Voices: Annie Ernaux just won the Nobel Prize for Literature. You should read her abortion book

Annie Ernaux reacts during a press conference after she won the 2022 Nobel Literature Prize, at the Gallimard headquarters in Paris on 6 October 2022 (JULIEN DE ROSA/AFP via Getty Images)
Annie Ernaux reacts during a press conference after she won the 2022 Nobel Literature Prize, at the Gallimard headquarters in Paris on 6 October 2022 (JULIEN DE ROSA/AFP via Getty Images)

Annie Ernaux has won the Nobel Prize in Literature. If you haven’t heard of her until now, this is amazing news! You have so many masterful books to look forward to.

Ernaux, a French writer born in Lillebonne, Normandy, has been published since the 1970s. Her work has been translated into English extensively. (For a French author writing in French, being translated into English is generally a sign that this author is a big f***ing deal, as I believe the academic parlance goes.) She grew up in a working-class family in Yvetot, where her parents owned a café and grocery shop. Her first book, Cleaned Out, is – per Ernaux’s own website – “a fictionalized account of the illegal abortion she underwent in 1964, and her move from working-class to middle-class culture through education.”

The Swedish Academy on Thursday commended Ernaux for “the courage and clinical acuity with which she uncovers the roots, estrangements and collective restraints of personal memory”, which, yes, absolutely. Upon learning she had won the Nobel, Ernaux reacted by asking the only good question of the Swedish journalist who had broken the news to her by phone: “Are you sure?”

Then, according to French journalist Anne-Françoise Hivert, a correspondent for Le Monde based in Sweden, Ernaux was asked to choose one of her books as particularly representative of her oeuvre. In the end, she picked two: The Years, her 2008 autobiography and a literary masterpiece, and A Girl’s Story, her 2016 account of her first sexual encounter with a man, an encounter whose – I’m quoting from her French publishing house Gallimard here – “shockwave propagated itself violently on her body and on her existence for two years.”

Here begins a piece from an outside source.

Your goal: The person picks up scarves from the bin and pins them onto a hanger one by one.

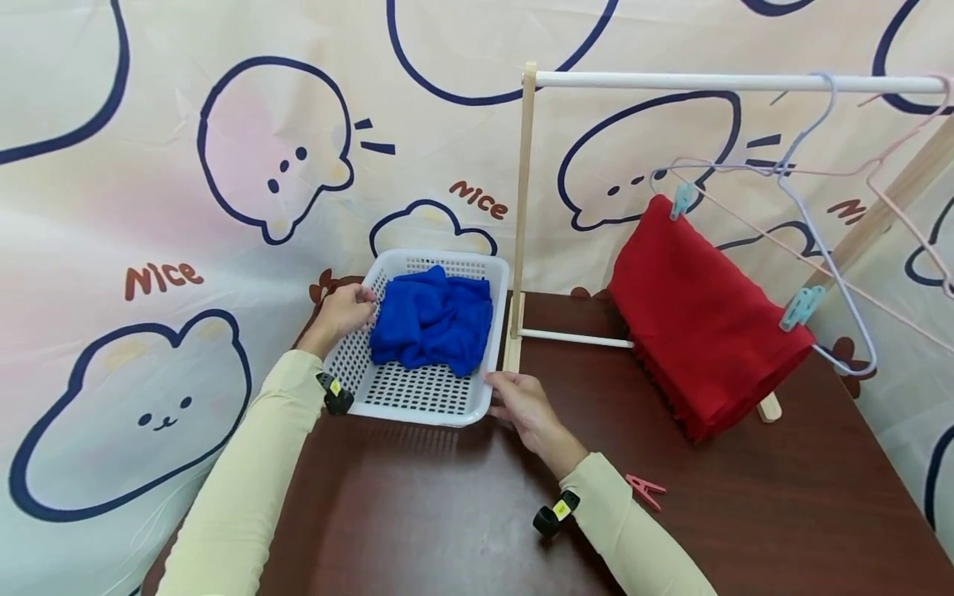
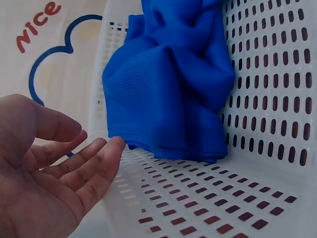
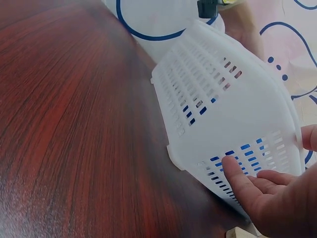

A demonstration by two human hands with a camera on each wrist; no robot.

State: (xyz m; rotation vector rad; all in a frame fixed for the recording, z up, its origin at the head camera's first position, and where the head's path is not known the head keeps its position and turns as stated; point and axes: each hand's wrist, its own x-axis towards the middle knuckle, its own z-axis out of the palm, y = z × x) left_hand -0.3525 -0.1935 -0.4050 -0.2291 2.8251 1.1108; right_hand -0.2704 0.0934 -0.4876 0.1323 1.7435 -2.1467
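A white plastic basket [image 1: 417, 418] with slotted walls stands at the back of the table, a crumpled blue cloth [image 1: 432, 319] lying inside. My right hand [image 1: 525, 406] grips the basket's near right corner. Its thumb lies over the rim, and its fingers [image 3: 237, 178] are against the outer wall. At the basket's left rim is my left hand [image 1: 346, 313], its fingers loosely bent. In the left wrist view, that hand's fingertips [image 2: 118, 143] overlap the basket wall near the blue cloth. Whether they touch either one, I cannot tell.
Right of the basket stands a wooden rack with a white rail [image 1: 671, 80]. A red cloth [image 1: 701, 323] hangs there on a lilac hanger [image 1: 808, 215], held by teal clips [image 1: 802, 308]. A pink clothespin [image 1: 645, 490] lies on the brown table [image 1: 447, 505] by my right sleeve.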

It’s hard to go wrong when picking from Ernaux’s back list, but if I may make a third suggestion, I’d urge you to read her 2000 L’Événement, an account of the abortion she had in the 1960s, when the procedure was still illegal in France. It was published in English the following year, under the title Happening, and was adapted into a movie of the same name last year, by director Audrey Diwan. (L’Événement is an autobiographical account that focuses entirely on the abortion, while Cleaned Out is a work of fiction that draws from a myriad of her life experiences, including the termination.)

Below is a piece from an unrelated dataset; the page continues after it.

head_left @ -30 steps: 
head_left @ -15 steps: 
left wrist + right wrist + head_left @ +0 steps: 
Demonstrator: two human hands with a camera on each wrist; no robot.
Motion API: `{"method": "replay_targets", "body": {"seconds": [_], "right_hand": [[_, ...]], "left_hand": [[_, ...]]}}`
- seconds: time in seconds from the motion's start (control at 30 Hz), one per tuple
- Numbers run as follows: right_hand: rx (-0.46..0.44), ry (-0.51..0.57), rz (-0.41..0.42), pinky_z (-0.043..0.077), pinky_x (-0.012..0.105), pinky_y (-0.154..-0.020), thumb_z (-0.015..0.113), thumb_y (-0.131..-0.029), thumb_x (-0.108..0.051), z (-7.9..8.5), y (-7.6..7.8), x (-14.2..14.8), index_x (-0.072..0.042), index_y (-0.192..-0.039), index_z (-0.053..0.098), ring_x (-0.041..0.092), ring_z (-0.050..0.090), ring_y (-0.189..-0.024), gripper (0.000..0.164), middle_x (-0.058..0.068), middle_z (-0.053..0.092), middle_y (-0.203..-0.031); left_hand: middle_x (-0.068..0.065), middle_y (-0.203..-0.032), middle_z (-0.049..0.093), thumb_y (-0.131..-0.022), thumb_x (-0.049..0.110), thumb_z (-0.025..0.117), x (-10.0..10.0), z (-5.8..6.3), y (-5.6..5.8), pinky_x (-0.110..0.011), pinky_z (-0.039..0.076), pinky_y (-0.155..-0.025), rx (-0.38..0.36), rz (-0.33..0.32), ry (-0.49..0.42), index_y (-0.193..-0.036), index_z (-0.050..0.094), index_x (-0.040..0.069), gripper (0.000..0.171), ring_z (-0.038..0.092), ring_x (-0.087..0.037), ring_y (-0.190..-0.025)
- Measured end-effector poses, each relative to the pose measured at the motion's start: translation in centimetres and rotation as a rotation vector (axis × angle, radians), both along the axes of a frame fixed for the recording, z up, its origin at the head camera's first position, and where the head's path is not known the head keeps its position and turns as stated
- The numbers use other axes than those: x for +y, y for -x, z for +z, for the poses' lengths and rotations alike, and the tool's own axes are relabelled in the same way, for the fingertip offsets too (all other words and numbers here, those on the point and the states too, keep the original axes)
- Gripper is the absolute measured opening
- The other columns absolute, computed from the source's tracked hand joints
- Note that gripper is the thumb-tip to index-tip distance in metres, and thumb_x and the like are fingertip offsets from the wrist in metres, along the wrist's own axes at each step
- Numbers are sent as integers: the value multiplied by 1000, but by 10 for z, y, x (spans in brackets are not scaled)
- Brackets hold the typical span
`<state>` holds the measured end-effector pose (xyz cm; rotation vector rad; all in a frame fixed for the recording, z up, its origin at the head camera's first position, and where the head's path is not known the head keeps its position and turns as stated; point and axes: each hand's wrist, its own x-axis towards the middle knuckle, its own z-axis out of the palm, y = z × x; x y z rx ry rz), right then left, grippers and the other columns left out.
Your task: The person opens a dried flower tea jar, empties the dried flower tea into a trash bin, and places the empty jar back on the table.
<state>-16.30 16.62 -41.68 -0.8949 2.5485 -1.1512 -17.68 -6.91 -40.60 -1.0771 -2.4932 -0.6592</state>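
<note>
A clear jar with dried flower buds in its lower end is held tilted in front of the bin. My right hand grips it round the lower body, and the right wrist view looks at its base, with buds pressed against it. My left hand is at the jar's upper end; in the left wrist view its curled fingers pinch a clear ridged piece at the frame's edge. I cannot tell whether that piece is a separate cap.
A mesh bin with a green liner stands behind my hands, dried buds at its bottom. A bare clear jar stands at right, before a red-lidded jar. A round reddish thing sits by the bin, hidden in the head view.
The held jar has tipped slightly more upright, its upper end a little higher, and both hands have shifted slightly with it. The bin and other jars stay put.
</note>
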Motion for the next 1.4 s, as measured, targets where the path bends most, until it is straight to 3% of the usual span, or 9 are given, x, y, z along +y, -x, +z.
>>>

“L’Événement” in French means “the event.” In Ernaux’s sharp, tight book (the original edition comes at just over 120 pages), an abortion is just that: an event. It is factual and emotional. It is something that needs to happen, and a moment that will in some ways transform the book’s narrator, without defining her.

“I did not feel any apprehension at the prospect of aborting,” Ernaux writes at first. Then, she recounts the story of a woman who said her own abortion hurt so much she was “clinging to the sink” in pain. “I was ready to cling to the sink too,” Ernaux writes. “I did not think I could die from it.”

Ernaux recounts her quest for a doctor willing to perform an abortion. “Girls like me ruined doctors’ days,” she writes. “Without money and without connections – or else they wouldn’t have ended up blindly in their offices – they forced them to recall the law that might send them to prison and prevent them from doing their job forever.”

After realizing she’s pregnant, and as she attempts to figure out how to get an abortion, Ernaux realizes she has become unable to continue writing the academic dissertation she has been working on. The unwanted pregnancy takes an unexpected psychological toll. “I had ceased being ‘intellectual,’” she recalls. “I don’t know if this is a widespread sentiment. It causes indescribable pain.” This disconnection from herself seems to have been brought on by the treatment of the doctors and other officials around her who prevented her from safely accessing a legal abortion.

Ernaux’s prose is, by her own description, unflinchingly factual. But there is devastation, joy, fear, and relief to be found in her incisively pared-down sentences.

Within the pages of Happening is the quiet terror of a woman who has found herself pregnant and does not want to be, in a country that won’t allow her to easily, safely make the choice to terminate. I wish everyone on the planet would read it. I am loath to even bring up the Republican party and the Supreme Court’s assault on women’s rights through the overturning of Roe v Wade in June, and the ripple effects of this brand of conservatism around the world. But I must, of course, because the literary marvels of Ernaux’s work and the cruelty of those who deny women the space to be fully fledged human beings exist in the same world. Because books can be both beautiful and powerful. Because Happening is a breathtaking literary work, and because its portrayal of a woman, her ambitions, her contradictions, her hopes, and her fears is needed.

The Swedish Academy just placed a feminist literary powerhouse – and an exhaustive chronicler of female desire and suffering – in the international spotlight. Maybe there is hope for us all.